I am a mother of three sons in Saint Paul, Minn. My children are 7, 10 and 17. I do not have a bachelor’s degree, so I have only secured jobs that do not require a college degree. I began working in call centers and was good at it. As I moved through corporate jobs, I gained additional skills in sales, customer service and management. I was hired for a call center position at a financial firm that required securities licensing. I passed the relevant tests and I could trade stocks, bonds and other securities, in addition to supervising colleagues.

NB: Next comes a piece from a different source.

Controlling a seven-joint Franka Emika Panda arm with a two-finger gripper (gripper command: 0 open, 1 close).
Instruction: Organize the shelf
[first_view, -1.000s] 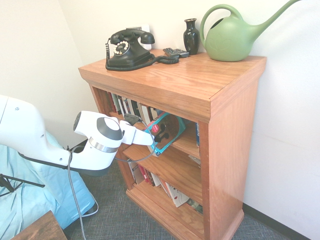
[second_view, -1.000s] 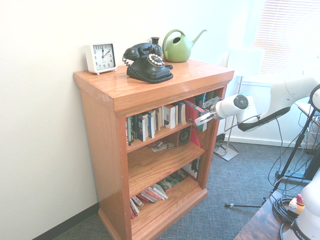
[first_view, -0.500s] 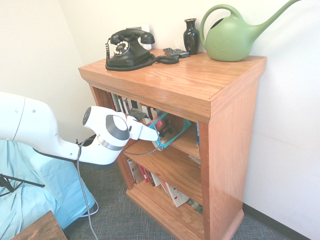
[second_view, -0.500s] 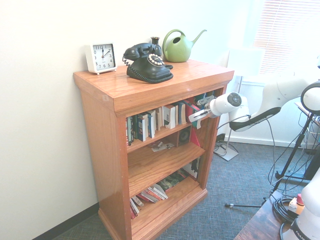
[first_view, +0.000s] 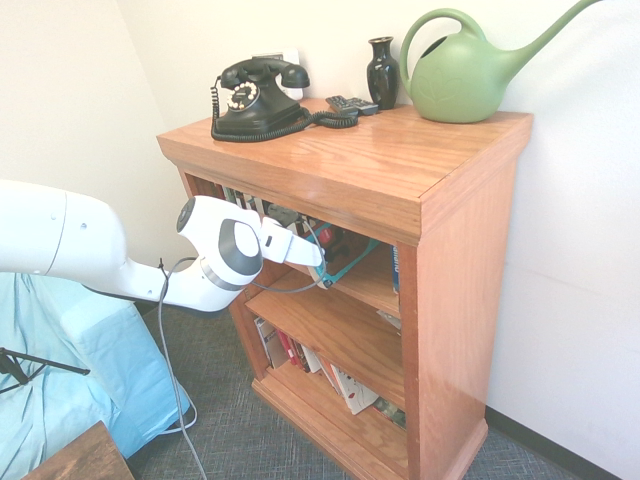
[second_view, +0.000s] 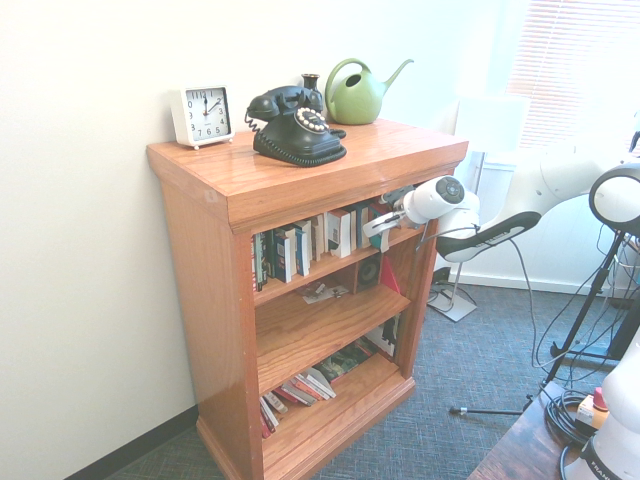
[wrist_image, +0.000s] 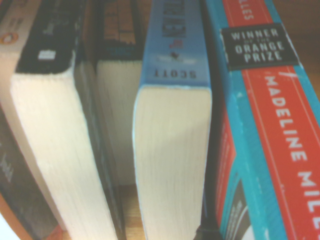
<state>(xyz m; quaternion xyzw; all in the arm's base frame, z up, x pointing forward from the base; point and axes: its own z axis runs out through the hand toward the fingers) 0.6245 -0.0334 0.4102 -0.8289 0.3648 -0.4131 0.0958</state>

Without much notice, I was laid off. Because of my unique skills in securities licensing and my strong work ethic, I was confident that I would get another job quickly. Unfortunately, that did not happen. After months of rejection from various companies, I was behind on rent. My landlord was empathetic and allowed my family to remain in the property for four months for free. Eventually, my family had to move out of our apartment. We started moving in with other families that provided temporary housing. Although I was grateful for the families that opened their homes to us, I worried about being a burden. I sent my two youngest boys to stay with their great aunt in Chicago while I tried to pull things back together.
My family was homeless for a few weeks. I was embarrassed to tell my children’s school about our situation. My younger sons often showed up late and sometimes had to borrow uniforms from the school. When I finally told the school about our living situation, Elder Joanne, a staff member of the school’s Center for Culture, Families and Learning, shared information about a state-sponsored rental assistance pilot program that helped families secure stable housing to support their children’s academic stability. I applied for and was accepted into it. I finally felt like my family was on solid ground. The boys were doing better emotionally and academically. I had space to think beyond meeting our immediate needs. I finally could focus on my family’s future.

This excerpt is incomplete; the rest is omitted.